Fetal Movement Detection by Wearable Accelerometer Duo Based on Machine Learning
Monitoring fetal movement (FetMov) is crucial during pregnancy as it indicates fetus health. The majority of women experiencing stillbirth experienced reduced fetal movement, which pregnant women felt before the diagnosis. FetMov may contain important information about biological indexes for fetal well-being estimation.
FetMov is the result of the central nervous and musculoskeletal systems. A decrease in FetMov may imply fetal growth restriction or a nuchal cord. Monitoring the FetMov and gathering helpful information about the fetus's physical or physiological development status, even in out-of-hospital settings, is crucial. Thus, an accurate FetMov monitoring device is required to monitor fetuses and mothers-to-be.
The researchers developed wearable techniques to monitor FetMov with performance comparable to the ultrasound technique. A passive and wearable device with two accelerometers was designed to sense subtle motion in the abdomen of pregnant women. Clinical trials with ultrasound as the gold standard and the wearable device on 20 pregnant women demonstrated the system’s capability. Compared with ultrasound, the system could classify FetMov with an accuracy of 86.6% and F1 of 84.2%, which is much better than maternal perception.
Two mCube MC3672 were chosen as the accelerometers, and its acquired micromotion data on the abdomen was transmitted to Nordic nRF52840. The study was carried out on 20 pregnant women with a mean age of 28.1 years (SD 2.8 years) and a mean fetal development time of 38.4 weeks (SD 3.2 weeks). A portable ultrasound machine, GE LOGIQ V2, was used for FetMov detection. Due to the environmental factors and signal drifting of the sensors during the experiment, the raw data was preprocessed.
After analyzing the FetMov waveform from several features including statistical, morphological, and wavelet, binary classification frameworks were created to recognize FetMov. The Synthetic Minority Oversampling Technique (SMOTE) function was used to increase the number of minority cases to make the distribution of the two data types more balanced before data training. Nine machine learning techniques in Scikit-learn were compared side by side to recognize FetMov automatically.
The performance of maternal perception has an F1 score of 12%, and variation between pregnant women was clearly observed. Compared with the ultrasound as the gold standard, the high-performance metrics of Extra Trees Classifier with an accuracy of 86.6%, recall of 82.4%, precision of 86.1%, and F1 of 84.2% indicate that it could potentially replace the active ultrasound method for accurate FetMov monitoring.

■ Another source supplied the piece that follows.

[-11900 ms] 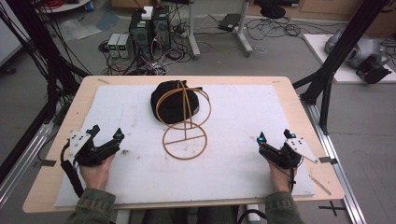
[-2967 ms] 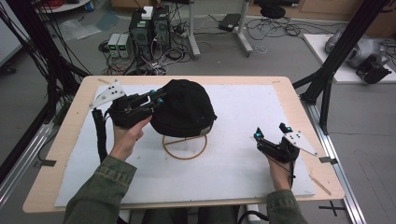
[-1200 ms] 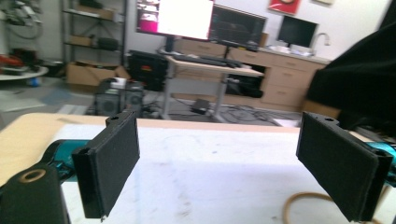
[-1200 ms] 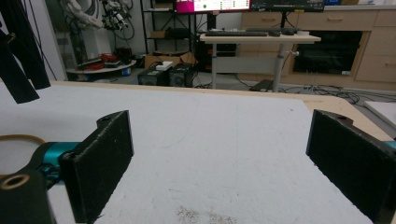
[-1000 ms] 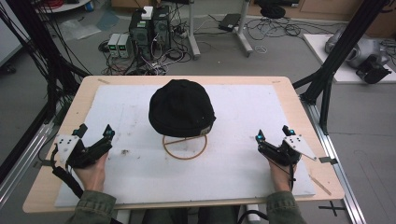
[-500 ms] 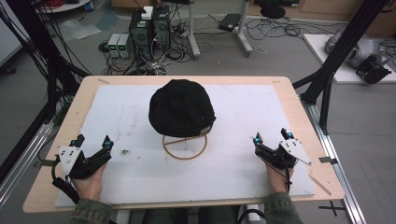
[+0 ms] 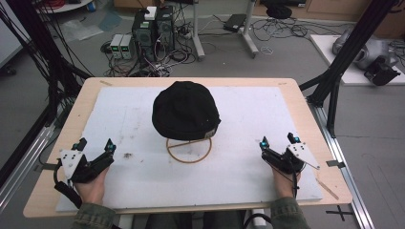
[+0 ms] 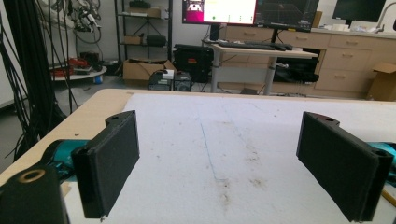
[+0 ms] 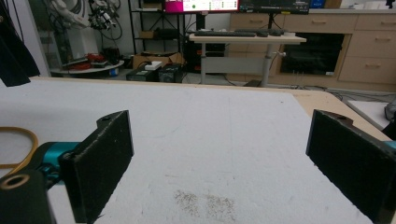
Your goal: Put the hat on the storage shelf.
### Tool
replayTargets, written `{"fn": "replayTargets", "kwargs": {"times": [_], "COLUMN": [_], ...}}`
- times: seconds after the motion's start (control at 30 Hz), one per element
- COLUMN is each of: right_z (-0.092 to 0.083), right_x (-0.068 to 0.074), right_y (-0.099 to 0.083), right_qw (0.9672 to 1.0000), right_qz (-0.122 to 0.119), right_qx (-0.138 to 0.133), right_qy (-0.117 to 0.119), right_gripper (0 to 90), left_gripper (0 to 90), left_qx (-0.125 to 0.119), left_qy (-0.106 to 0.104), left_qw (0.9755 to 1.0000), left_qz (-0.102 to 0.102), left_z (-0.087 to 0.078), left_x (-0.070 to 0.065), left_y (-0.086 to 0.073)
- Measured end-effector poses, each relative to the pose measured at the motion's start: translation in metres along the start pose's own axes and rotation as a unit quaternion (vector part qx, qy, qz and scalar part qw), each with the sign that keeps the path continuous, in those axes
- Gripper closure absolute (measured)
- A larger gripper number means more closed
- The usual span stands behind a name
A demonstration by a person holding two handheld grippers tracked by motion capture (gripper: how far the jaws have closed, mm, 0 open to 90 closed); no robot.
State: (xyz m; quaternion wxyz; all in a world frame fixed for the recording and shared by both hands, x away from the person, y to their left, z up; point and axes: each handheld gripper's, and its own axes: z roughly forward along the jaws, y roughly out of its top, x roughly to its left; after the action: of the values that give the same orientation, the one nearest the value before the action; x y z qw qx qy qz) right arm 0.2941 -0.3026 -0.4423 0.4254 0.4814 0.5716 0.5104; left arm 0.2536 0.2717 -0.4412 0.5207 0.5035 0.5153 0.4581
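A black cap (image 7: pixel 185 110) sits on top of a wooden ring stand (image 7: pixel 189 150) at the middle of the white mat (image 7: pixel 239 119). My left gripper (image 7: pixel 97 144) rests open near the mat's front left, well apart from the cap, with nothing between its pads (image 8: pixel 109 161). My right gripper (image 7: pixel 279 140) rests open near the front right, with bare mat between its pads (image 9: pixel 100 158). An edge of the cap (image 9: pixel 14 51) and part of the stand's base ring (image 9: pixel 21 140) appear at the left of the right gripper view.
The mat lies on a wooden table (image 7: pixel 86 95) with black frame posts (image 7: pixel 348 52) at its sides. Computers and cables (image 7: pixel 153 33) crowd the floor beyond the far edge. Dirt specks (image 7: pixel 128 154) mark the mat near my left gripper.
The cap, once lying beside the bare stand, now sits on the stand. My left gripper placed it, then drew back to the front left and stands open. The right gripper barely moved.
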Motion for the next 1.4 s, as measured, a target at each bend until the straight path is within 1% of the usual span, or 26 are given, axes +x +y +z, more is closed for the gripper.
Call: {"fn": "replayTargets", "kwargs": {"times": [0.17,0.27,0.37,0.43,0.63,0.73,0.87,1.03,1.13,1.4], "right_z": [0.0004,0.0005,0.0009,0.0011,0.0015,0.0008,0.0011,0.0015,0.0016,0.0014], "right_x": [-0.0007,-0.0014,-0.0019,-0.0020,-0.0030,-0.0032,-0.0032,-0.0021,-0.0022,-0.0020], "right_y": [-0.0001,-0.0001,0.0000,0.0000,-0.0002,0.0004,0.0005,0.0000,-0.0003,-0.0010], "right_qw": [1.0000,1.0000,1.0000,1.0000,0.9999,0.9999,0.9999,0.9999,0.9999,0.9997], "right_qz": [0.005,0.005,0.004,0.002,0.004,0.006,0.004,0.001,-0.001,0.001], "right_qx": [0.007,0.008,0.009,0.008,0.012,0.011,0.010,0.014,0.014,0.019], "right_qy": [0.000,0.001,0.002,0.003,0.002,0.002,0.004,0.009,0.009,0.012], "right_gripper": [6.6,6.6,6.6,6.6,6.6,6.6,6.6,6.6,6.6,6.6], "left_gripper": [13.6,13.6,13.8,13.8,14.1,14.4,14.4,15.1,15.2,15.9], "left_qx": [0.001,-0.004,-0.002,0.000,0.008,0.005,0.007,0.011,0.013,0.017], "left_qy": [0.001,0.002,0.000,0.000,-0.005,-0.006,-0.008,-0.013,-0.013,-0.016], "left_qw": [1.0000,1.0000,1.0000,1.0000,1.0000,1.0000,0.9999,0.9998,0.9997,0.9996], "left_qz": [0.001,0.002,0.001,0.003,-0.001,0.000,-0.001,-0.009,-0.014,-0.015], "left_z": [0.0005,0.0011,0.0015,0.0014,0.0022,0.0016,0.0014,0.0024,0.0030,0.0032], "left_x": [0.0003,0.0004,0.0005,0.0004,0.0002,0.0001,0.0002,0.0012,0.0016,0.0020], "left_y": [-0.0005,-0.0004,-0.0006,-0.0005,-0.0013,-0.0008,-0.0010,-0.0017,-0.0024,-0.0030]}}
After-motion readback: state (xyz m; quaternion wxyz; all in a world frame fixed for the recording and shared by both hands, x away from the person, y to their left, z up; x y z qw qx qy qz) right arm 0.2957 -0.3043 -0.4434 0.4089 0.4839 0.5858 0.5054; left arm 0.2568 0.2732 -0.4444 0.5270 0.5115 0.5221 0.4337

The researchers designed and developed a wearable device based on two acceleration sensors and compared the metrics of nine machine-learning methods with ultrasound as the gold standard. The device designed can be worn on the abdomen of pregnant women, and has low energy consumption, thus making it suitable for long-term. It can realize accurate detection and continuous monitoring of FetMov, an important index to evaluate the health status of a fetus in the mother's womb. However, the limitation of the model is that more training data is needed. The research is still ongoing.